アメリアは微笑んでその長い髪を耳にかきあげて、口元に手を添えクリスティーナを見下ろす。優しげなその視線は母の愛情を沢山貰った小さな少女にそそがれていた。

「私、貴女にいて欲しいわ!」
「…」
「誰でなく貴女が良いの!貴女じゃないと嫌なの!」
「…なぜ、そこまで私にこだわるの?」
「貴女の姿に一目惚れしたから!絶対に逃がしませんわよ!公爵家の使用人全員を使って必ず貴女を見付けだしてみせるわ!」

流石に表情を変えず静かに話しを聞いていたアイリーン公爵も、口をあんぐりと開けていた。

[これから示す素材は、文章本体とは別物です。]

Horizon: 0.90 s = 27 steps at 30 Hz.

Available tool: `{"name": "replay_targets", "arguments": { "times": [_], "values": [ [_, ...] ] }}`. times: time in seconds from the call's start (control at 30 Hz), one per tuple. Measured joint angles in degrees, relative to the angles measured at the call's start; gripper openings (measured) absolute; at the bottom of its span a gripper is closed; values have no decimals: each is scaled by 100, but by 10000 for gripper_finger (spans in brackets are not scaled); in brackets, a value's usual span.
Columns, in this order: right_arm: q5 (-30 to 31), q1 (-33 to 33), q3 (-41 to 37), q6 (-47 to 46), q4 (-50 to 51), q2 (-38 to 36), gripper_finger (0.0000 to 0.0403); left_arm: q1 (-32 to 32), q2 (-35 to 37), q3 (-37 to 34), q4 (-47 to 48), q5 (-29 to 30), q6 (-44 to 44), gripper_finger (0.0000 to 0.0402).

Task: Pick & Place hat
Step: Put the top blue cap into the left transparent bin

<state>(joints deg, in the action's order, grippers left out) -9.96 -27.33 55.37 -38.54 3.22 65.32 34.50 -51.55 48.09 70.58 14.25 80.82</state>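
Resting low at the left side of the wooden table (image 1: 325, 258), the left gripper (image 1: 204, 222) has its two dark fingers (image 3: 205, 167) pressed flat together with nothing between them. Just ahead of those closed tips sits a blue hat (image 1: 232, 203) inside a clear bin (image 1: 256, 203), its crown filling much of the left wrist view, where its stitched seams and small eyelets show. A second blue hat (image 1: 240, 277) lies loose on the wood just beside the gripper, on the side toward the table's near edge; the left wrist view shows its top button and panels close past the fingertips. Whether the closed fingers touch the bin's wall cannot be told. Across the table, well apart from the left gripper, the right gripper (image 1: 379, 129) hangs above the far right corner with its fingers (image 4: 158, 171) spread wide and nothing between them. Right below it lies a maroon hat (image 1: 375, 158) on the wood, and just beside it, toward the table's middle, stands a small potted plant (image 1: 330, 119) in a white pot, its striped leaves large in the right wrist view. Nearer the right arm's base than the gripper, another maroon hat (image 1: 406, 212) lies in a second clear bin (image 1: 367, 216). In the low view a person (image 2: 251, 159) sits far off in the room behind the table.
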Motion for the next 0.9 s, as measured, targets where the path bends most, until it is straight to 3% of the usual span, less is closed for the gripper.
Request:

アメリアは可笑しそうに笑う。至って真面目なクリスティーナは言葉を選ぼうとするも上手くはいかず下手くそに口説く、相変わらず無表情の少女は沢山の男、女に言い寄られた事があった。歯の浮くような台詞を何度も聞いた事もある…けれどそれでは少女はなびく事はなかった。煩わしいとさえ思えるくらい…どうでもいい。そんな彼女を今口説いているのは公爵令嬢のクリスティーナだ。なにより、使用人を全て使ってまで探し出すだなんて正気の沙汰じゃないし…脅しではないかと少女は可笑しくて笑った。

「ふ、ふふっ!あははっ!」
「そ、そんなに笑わなくてもいいじゃない!私は本当に貴女が…」
「えぇ、えぇ…分かっていますよ。ですから…私をお嬢様の専属メイドにして下さいますか?」

この無垢な小さき少女を守らなければ、憎らしいと思うのに…なぜかそう思った。